> [AIM OF THE EXERCISE]: Output the data below exactly, down to the last character.

> [GIVEN INFORMATION]:
▽

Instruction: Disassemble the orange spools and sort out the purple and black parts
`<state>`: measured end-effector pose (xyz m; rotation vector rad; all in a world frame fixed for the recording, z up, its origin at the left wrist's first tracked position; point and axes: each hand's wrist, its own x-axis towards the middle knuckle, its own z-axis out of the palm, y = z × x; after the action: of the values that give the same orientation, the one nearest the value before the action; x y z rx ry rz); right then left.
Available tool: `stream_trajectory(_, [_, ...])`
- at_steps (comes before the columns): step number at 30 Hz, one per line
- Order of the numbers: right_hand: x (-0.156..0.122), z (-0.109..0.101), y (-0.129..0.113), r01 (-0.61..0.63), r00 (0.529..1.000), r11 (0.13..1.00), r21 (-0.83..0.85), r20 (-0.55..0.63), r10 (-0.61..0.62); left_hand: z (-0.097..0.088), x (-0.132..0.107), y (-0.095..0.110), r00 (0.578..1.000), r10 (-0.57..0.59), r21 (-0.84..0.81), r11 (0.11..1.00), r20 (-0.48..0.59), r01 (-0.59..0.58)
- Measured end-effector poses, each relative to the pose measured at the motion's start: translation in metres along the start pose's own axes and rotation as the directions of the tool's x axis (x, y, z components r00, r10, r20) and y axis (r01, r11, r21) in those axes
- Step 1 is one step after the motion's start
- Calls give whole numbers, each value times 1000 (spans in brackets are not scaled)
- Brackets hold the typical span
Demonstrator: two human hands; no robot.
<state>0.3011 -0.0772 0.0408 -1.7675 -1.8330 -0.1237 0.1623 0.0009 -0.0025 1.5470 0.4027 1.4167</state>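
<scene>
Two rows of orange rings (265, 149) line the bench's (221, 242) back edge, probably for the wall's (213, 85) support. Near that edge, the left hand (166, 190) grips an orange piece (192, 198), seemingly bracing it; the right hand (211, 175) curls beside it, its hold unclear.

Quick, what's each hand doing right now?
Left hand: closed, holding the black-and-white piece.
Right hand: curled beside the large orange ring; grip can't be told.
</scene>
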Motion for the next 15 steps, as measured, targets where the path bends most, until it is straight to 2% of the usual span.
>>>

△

> [OUTPUT]:
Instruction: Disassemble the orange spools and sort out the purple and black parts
`<state>`: measured end-effector pose (xyz m; rotation vector rad; all in a world frame fixed for the recording, z up, its origin at the left wrist's first tracked position; point and axes: each hand's wrist, its own x-axis towards the middle knuckle, its own z-axis out of the palm, y = z × x; after the action: of the values that give the same orientation, the one nearest the value before the action; x y z rx ry rz); right then left.
Available tool: `stream_trajectory(_, [_, ...])`
- at_steps (comes before the columns): step number at 30 Hz, one per line
- Order of the numbers: right_hand: x (-0.156..0.122), z (-0.109..0.101), y (-0.129..0.113), r01 (-0.61..0.63), r00 (0.529..1.000), r11 (0.13..1.00), r21 (-0.83..0.85), r20 (-0.55..0.63), r10 (-0.61..0.62); left_hand: z (-0.097..0.088), x (-0.132..0.107), y (-0.095..0.110), r00 (0.578..1.000), r10 (-0.57..0.59), r21 (-0.84..0.81), r11 (0.11..1.00), r20 (-0.48..0.59), r01 (-0.59..0.58)
- Measured end-effector poses, each relative to the pose measured at the motion's start: translation in metres along the start pose's own axes and rotation as the directions of the tool's x axis (x, y, z components r00, r10, r20) and y axis (r01, r11, r21) in those axes
- Step 1 is one step after the motion's start
- Calls give whole numbers, each value times 1000 (spans in brackets are not scaled)
- Brackets hold the typical span
Demonstrator: two human hands; no robot.
<state>0.3011 -0.0772 0.0408 -1.7675 -1.8330 -0.1237 0.1623 0.0009 -0.0025 1.5470 0.4027 1.4167</state>
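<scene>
Two rows of orange rings (265, 149) line the bench's (221, 242) back edge, probably for the wall's (213, 85) support. Near that edge, the left hand (166, 190) grips an orange piece (192, 198), seemingly bracing it; the right hand (211, 175) curls beside it, its hold unclear.

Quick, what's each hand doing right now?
Left hand: closed, holding the black-and-white piece.
Right hand: curled beside the large orange ring; grip can't be told.
</scene>
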Motion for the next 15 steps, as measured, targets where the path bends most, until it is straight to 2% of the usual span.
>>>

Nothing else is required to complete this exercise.